→ WHAT TO PRODUCE
Using the data below, please return every line exactly as given.

==========

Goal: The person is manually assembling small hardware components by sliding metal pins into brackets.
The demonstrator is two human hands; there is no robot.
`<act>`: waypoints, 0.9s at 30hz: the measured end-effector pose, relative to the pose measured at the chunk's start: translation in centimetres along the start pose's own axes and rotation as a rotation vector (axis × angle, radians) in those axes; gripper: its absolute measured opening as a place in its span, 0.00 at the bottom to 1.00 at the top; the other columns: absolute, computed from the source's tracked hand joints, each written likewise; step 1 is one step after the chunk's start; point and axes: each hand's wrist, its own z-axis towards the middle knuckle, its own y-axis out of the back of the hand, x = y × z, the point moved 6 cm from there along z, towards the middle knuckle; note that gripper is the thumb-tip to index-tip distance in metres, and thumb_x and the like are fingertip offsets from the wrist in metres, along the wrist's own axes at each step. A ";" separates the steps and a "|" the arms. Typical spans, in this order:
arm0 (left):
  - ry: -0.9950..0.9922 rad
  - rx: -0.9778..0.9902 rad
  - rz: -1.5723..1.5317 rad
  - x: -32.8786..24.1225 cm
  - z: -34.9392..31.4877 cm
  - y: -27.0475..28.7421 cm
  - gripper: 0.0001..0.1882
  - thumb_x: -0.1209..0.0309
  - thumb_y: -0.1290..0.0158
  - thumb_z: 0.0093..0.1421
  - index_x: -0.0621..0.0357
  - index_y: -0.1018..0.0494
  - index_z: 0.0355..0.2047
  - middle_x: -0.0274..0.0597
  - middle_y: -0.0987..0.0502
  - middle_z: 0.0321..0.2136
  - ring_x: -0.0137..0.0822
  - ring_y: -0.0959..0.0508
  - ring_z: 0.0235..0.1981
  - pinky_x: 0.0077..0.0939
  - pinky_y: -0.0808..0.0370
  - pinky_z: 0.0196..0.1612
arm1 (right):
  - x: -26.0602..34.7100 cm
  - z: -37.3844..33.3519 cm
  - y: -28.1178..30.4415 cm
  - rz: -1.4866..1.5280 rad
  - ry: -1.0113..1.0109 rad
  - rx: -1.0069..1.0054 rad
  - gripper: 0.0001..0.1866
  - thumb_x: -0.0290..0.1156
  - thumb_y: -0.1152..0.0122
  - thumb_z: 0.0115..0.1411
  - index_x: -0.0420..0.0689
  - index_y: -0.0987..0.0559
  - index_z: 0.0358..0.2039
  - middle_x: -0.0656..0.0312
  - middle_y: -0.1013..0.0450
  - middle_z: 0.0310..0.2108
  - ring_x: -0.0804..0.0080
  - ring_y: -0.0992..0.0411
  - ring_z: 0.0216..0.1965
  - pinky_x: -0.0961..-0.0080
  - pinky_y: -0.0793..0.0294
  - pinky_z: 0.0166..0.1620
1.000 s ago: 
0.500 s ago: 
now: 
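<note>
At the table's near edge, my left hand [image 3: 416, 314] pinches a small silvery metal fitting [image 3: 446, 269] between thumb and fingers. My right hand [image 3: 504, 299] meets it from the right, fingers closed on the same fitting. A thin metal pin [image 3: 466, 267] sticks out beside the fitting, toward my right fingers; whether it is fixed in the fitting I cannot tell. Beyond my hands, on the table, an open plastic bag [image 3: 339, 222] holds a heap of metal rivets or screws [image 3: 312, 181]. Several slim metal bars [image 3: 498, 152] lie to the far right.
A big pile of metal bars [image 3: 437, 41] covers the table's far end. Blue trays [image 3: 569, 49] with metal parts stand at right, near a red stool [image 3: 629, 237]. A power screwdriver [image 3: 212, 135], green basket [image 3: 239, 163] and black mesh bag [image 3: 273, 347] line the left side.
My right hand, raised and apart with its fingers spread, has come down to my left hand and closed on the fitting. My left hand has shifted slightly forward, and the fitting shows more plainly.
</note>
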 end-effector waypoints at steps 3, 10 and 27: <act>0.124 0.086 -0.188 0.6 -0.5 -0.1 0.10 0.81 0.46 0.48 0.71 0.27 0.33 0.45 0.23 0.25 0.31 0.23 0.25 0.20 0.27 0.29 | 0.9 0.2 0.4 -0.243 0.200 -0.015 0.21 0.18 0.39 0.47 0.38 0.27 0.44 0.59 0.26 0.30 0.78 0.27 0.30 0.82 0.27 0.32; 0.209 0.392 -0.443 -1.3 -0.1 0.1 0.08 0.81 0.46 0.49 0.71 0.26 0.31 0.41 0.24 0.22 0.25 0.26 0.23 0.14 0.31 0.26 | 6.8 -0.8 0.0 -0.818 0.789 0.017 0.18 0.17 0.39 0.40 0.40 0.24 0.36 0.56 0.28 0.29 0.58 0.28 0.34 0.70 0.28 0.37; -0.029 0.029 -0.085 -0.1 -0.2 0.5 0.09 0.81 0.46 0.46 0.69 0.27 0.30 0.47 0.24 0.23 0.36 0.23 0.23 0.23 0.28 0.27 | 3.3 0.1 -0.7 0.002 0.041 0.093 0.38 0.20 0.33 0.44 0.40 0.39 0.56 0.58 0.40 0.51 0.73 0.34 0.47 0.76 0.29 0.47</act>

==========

→ RESULT OF THIS EXERCISE
Goal: The person is manually assembling small hardware components by sliding metal pins into brackets.
The demonstrator is two human hands; there is no robot.
`<act>`: waypoints, 0.9s at 30hz: the measured end-effector pose, relative to the pose measured at the chunk's start: translation in centimetres along the start pose's own axes and rotation as a rotation vector (axis × angle, radians) in those axes; gripper: its absolute measured opening as a place in its span, 0.00 at the bottom to 1.00 at the top; the other columns: absolute, computed from the source's tracked hand joints, each written likewise; step 1 is one step after the chunk's start; point and axes: each hand's wrist, its own z-axis towards the middle knuckle, its own y-axis out of the back of the hand, x = y × z, the point moved 6 cm from there along z, towards the middle knuckle; note that gripper is the thumb-tip to index-tip distance in metres, and thumb_x and the like are fingertip offsets from the wrist in metres, along the wrist's own axes at each step. A ";" separates the steps and a "|" the arms. Typical spans, in this order:
arm0 (left):
  - ry: -0.9950..0.9922 rad
  - rx: -0.9778..0.9902 rad
  - rz: -1.5723..1.5317 rad
  - x: -32.8786..24.1225 cm
  - z: -34.9392..31.4877 cm
  - y: -27.0475..28.7421 cm
  - gripper: 0.0001..0.1882
  - thumb_x: -0.1209..0.0309
  - thumb_y: -0.1290..0.0158
  - thumb_z: 0.0093..0.1421
  - index_x: -0.0621..0.0357
  - index_y: -0.1018..0.0494
  - index_z: 0.0355..0.2047
  - middle_x: -0.0274..0.0597
  - middle_y: -0.0987..0.0502
  - middle_z: 0.0321..0.2136
  - ring_x: -0.0137..0.0822
  - ring_y: -0.0959..0.0508
  - ring_z: 0.0235..0.1981
  - pinky_x: 0.0077..0.0939
  - pinky_y: -0.0808..0.0370
  - pinky_z: 0.0196..0.1612
arm1 (right):
  - x: -26.0602..34.7100 cm
  - z: -37.3844..33.3519 cm
  - y: -28.1178..30.4415 cm
  - rz: -1.4866..1.5280 rad
  - ry: -1.0113..1.0109 rad
  - rx: -1.0069..1.0054 rad
  - gripper: 0.0001..0.1866
  - thumb_x: -0.0290..0.1156
  - thumb_y: -0.1152..0.0122
  - thumb_z: 0.0115..0.1411
  - index_x: -0.0420..0.0689
  - index_y: -0.0987..0.0559
  - index_z: 0.0358..0.2039
  - middle_x: -0.0656..0.0312
  - middle_y: -0.1013..0.0450
  - middle_z: 0.0310..0.2108
  - ring_x: -0.0804..0.0080
  - ring_y: -0.0992..0.0411
  - ring_z: 0.0216..0.1965
  - pinky_x: -0.0961..-0.0080
  - pinky_y: -0.0793..0.0294
  - pinky_z: 0.0166..0.1620
1.000 s ago: 
0.500 s ago: 
now: 
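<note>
At the table's near edge, my left hand [image 3: 416, 314] pinches a small silvery metal fitting [image 3: 446, 269] between thumb and fingers. My right hand [image 3: 504, 299] meets it from the right, fingers closed on the same fitting. A thin metal pin [image 3: 466, 267] sticks out beside the fitting, toward my right fingers; whether it is fixed in the fitting I cannot tell. Beyond my hands, on the table, an open plastic bag [image 3: 339, 222] holds a heap of metal rivets or screws [image 3: 312, 181]. Several slim metal bars [image 3: 498, 152] lie to the far right.
A big pile of metal bars [image 3: 437, 41] covers the table's far end. Blue trays [image 3: 569, 49] with metal parts stand at right, near a red stool [image 3: 629, 237]. A power screwdriver [image 3: 212, 135], green basket [image 3: 239, 163] and black mesh bag [image 3: 273, 347] line the left side.
My right hand, raised and apart with its fingers spread, has come down to my left hand and closed on the fitting. My left hand has shifted slightly forward, and the fitting shows more plainly.
</note>
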 end-effector waypoints at steps 3, 10 and 27: <act>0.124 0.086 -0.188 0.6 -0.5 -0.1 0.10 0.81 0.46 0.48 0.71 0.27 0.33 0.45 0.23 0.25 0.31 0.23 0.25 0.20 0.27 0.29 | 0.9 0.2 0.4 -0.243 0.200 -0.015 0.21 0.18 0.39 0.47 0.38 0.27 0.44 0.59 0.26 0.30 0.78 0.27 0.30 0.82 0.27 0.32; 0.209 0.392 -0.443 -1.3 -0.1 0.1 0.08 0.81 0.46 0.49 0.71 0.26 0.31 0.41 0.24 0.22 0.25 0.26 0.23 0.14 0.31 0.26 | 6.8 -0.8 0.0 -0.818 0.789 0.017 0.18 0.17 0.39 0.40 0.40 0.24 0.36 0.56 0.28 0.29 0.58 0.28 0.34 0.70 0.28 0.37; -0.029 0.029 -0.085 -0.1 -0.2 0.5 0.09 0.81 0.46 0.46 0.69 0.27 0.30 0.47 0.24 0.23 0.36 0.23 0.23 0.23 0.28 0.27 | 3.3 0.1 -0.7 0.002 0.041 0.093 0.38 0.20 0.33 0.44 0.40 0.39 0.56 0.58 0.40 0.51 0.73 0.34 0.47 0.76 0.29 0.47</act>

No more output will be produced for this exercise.